The result? People often read 15 to 20 percent faster just by using their hand as a guide, Nowak said.

2. When reading on the computer, use this handy website.

Using your hand as a guide is great, but few people are going to do that on a computer or tablet. So how do you read faster on a screen?

Nowak recommends using the free site AccelaReader.com. Here, you can cut-and-paste text and it’ll flash at you one word at a time. This should greatly increase your reading speed and help your retention as well.

3. Read topic sentences slower and the rest faster.

Generally, the first sentence of a paragraph is the topic sentence, which frames what the rest of the paragraph is about. So read that slightly slower, as that’s key to gain context, Nowak said.

From there, you can read the following sentences faster, as they’ll fit within that general context, he said. That’ll help your retention while still allowing you to read faster.

4. Employ the Multiple-Reading Process to increase speed and retention.

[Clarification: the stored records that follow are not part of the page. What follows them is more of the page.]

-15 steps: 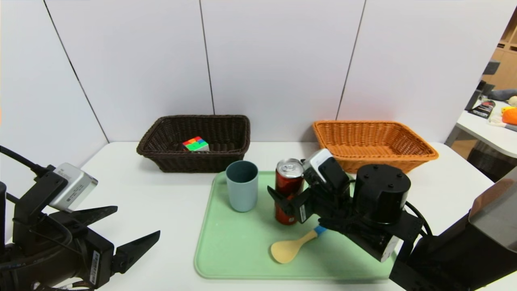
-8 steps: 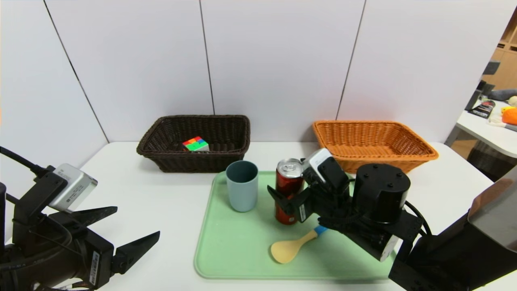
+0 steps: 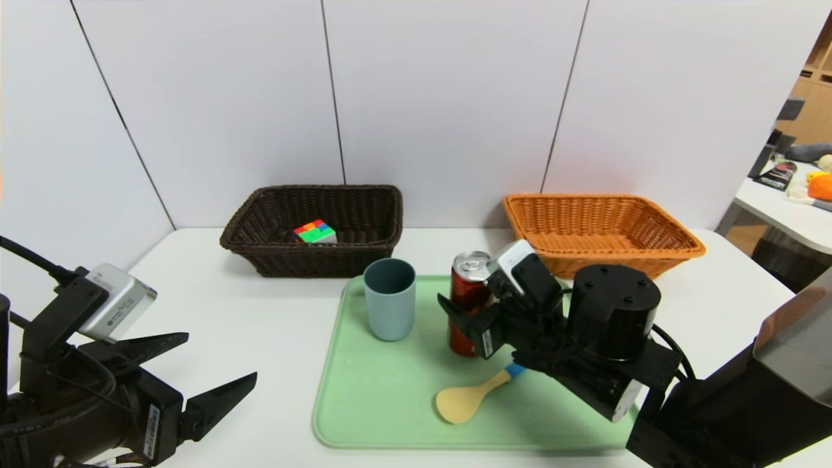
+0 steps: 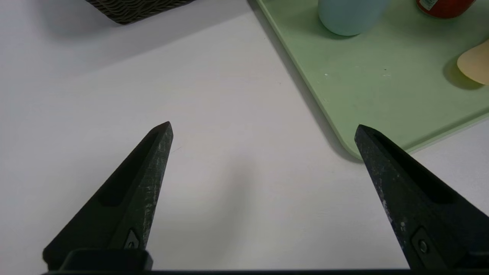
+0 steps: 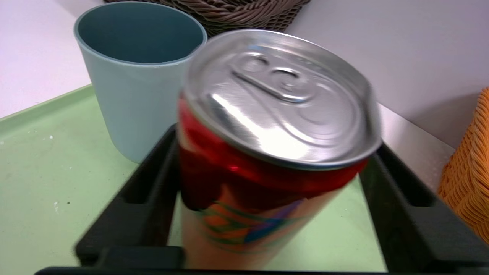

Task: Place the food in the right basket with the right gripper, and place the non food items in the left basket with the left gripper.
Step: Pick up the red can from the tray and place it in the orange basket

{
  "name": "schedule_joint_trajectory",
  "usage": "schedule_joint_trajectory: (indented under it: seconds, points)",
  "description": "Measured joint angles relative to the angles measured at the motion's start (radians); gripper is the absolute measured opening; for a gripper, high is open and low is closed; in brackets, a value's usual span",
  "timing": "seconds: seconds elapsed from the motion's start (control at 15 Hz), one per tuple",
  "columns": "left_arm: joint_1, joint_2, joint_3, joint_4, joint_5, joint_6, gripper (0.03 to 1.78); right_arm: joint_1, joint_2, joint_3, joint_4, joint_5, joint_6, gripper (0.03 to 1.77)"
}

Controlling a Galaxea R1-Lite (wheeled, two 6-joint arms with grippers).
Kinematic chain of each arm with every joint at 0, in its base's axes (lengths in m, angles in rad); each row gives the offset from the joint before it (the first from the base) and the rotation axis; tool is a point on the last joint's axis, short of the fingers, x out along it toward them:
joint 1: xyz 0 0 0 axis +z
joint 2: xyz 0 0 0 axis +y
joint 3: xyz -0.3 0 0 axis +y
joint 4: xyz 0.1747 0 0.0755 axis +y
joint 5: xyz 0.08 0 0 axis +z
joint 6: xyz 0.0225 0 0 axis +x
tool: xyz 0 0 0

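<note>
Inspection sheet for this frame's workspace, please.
Surface: white table, green tray on it
Cup: upright on tray
Spoon: lying on tray, handle partly hidden
Red can: between right claw's fingers, over or on tray
Puzzle cube: in dark brown basket
Orange-tan basket: behind tray, right side
Clutter: nothing seen on the table
Left claw: open, beside tray, holding nothing
Right claw: around can
Cables: black, at both arms
Surroundings: pale panels behind; second table far right
</note>
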Motion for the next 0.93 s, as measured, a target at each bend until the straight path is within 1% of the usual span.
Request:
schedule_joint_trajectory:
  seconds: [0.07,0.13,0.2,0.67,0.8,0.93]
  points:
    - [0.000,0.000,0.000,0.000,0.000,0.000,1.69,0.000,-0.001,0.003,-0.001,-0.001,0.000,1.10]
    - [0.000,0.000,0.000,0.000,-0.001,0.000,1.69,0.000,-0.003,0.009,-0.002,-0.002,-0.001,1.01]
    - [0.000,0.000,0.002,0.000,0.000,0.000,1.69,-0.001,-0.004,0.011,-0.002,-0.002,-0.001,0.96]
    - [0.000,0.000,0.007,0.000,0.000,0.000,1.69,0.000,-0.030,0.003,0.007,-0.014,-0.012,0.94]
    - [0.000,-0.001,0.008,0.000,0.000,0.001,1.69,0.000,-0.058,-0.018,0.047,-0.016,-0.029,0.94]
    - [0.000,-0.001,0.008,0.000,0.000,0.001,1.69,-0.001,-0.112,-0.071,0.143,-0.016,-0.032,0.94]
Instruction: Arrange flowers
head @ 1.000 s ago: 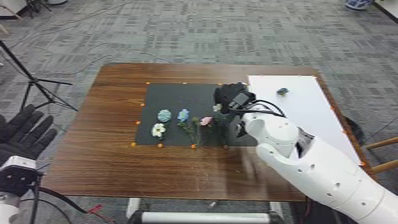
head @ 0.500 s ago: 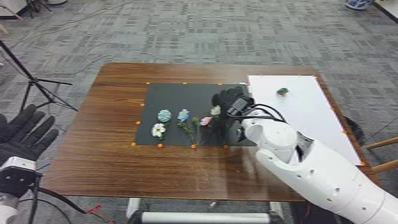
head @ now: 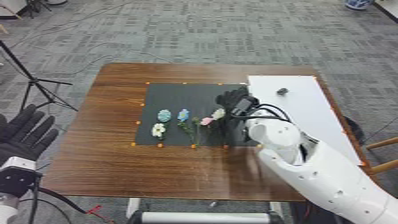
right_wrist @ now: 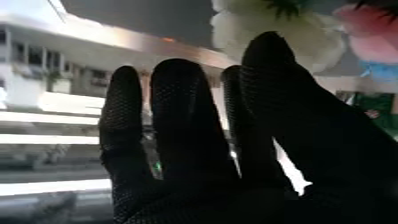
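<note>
Flowers (head: 183,115) look mostly arranged on the counter (head: 115,170): five lie on its black mat (head: 191,95). The right robot hand (head: 233,96), fingers straight and empty, is above the mat's right edge. One small dark bloom (head: 282,92), right of the mat, seems left to place.

Flowers (head: 183,114), blue, pink, white, lying on black mat (head: 182,95)

Black-gloved left hand (head: 25,141): cut off by head view's left edge. White right arm (head: 342,182): runs out of head view at the lower right corner. Small dark thing (head: 282,91) on the white sheet (head: 306,117): too small to tell. Right wrist view: pale cream flower (right_wrist: 315,46) cut off, partly behind the black-gloved right hand (head: 233,97); pink flower (right_wrist: 373,47) cut off; blue patch (right_wrist: 382,70) blurred
</note>
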Controlling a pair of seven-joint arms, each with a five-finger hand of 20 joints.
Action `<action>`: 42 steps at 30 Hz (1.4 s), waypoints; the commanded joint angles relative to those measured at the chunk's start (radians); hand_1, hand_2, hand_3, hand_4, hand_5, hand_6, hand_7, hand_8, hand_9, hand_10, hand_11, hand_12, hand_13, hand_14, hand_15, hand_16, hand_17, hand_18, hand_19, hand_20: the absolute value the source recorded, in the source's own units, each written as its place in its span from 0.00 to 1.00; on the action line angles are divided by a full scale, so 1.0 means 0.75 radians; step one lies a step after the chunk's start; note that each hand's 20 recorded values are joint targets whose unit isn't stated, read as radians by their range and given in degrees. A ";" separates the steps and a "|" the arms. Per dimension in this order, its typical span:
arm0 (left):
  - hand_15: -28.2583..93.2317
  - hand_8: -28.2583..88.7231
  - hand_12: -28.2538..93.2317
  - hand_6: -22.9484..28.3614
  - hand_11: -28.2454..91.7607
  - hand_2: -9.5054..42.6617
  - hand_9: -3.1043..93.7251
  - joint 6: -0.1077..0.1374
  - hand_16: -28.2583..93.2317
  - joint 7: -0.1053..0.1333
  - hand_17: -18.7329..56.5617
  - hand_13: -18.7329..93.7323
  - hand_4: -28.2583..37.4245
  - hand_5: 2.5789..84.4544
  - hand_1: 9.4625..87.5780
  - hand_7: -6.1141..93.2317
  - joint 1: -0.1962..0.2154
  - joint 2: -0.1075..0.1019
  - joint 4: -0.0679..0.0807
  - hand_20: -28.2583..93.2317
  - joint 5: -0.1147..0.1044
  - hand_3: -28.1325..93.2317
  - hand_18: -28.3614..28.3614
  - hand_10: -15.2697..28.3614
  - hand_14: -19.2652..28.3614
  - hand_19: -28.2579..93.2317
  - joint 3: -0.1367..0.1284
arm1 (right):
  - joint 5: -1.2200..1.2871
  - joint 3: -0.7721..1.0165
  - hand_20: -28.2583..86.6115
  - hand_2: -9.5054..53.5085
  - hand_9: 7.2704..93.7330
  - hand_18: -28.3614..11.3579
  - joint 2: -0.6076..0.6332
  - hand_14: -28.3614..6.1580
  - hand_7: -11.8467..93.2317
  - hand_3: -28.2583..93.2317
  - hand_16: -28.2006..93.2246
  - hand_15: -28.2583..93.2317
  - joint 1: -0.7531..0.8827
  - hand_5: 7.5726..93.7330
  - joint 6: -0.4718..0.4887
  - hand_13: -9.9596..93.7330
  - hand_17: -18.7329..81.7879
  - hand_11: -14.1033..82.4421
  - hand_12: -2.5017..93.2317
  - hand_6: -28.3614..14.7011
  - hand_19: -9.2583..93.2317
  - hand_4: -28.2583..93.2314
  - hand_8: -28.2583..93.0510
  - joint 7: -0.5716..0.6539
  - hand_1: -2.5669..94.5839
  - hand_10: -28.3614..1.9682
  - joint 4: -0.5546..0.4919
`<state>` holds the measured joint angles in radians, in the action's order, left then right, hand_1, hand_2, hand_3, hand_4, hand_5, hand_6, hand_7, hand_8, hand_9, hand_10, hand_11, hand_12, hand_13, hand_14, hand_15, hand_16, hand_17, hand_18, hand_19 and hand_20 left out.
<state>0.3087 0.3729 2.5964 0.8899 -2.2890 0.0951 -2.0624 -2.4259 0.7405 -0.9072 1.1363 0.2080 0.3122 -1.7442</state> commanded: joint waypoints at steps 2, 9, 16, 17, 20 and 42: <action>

When reading something more in-depth, Nowak recommended using the three-step “multiple-reading process” to both increasing your speed and retention. The three steps are:

  • Preview: Before reading the material, read its introduction and the conclusion to give you context of what the piece is about.
  • Overview: Second, quickly read the headings, subheadings and bold-faced words in the material. If there are none of those things in the material, read the first sentence of each paragraph, as those are generally the topic sentences.
  • Reading: Now, you can just read. Inevitably, you will read significantly faster, while also having much better retention.

“This will help you remember your information a lot better,” Nowak said. “This process ties together the three areas of reading that are important to all of us.”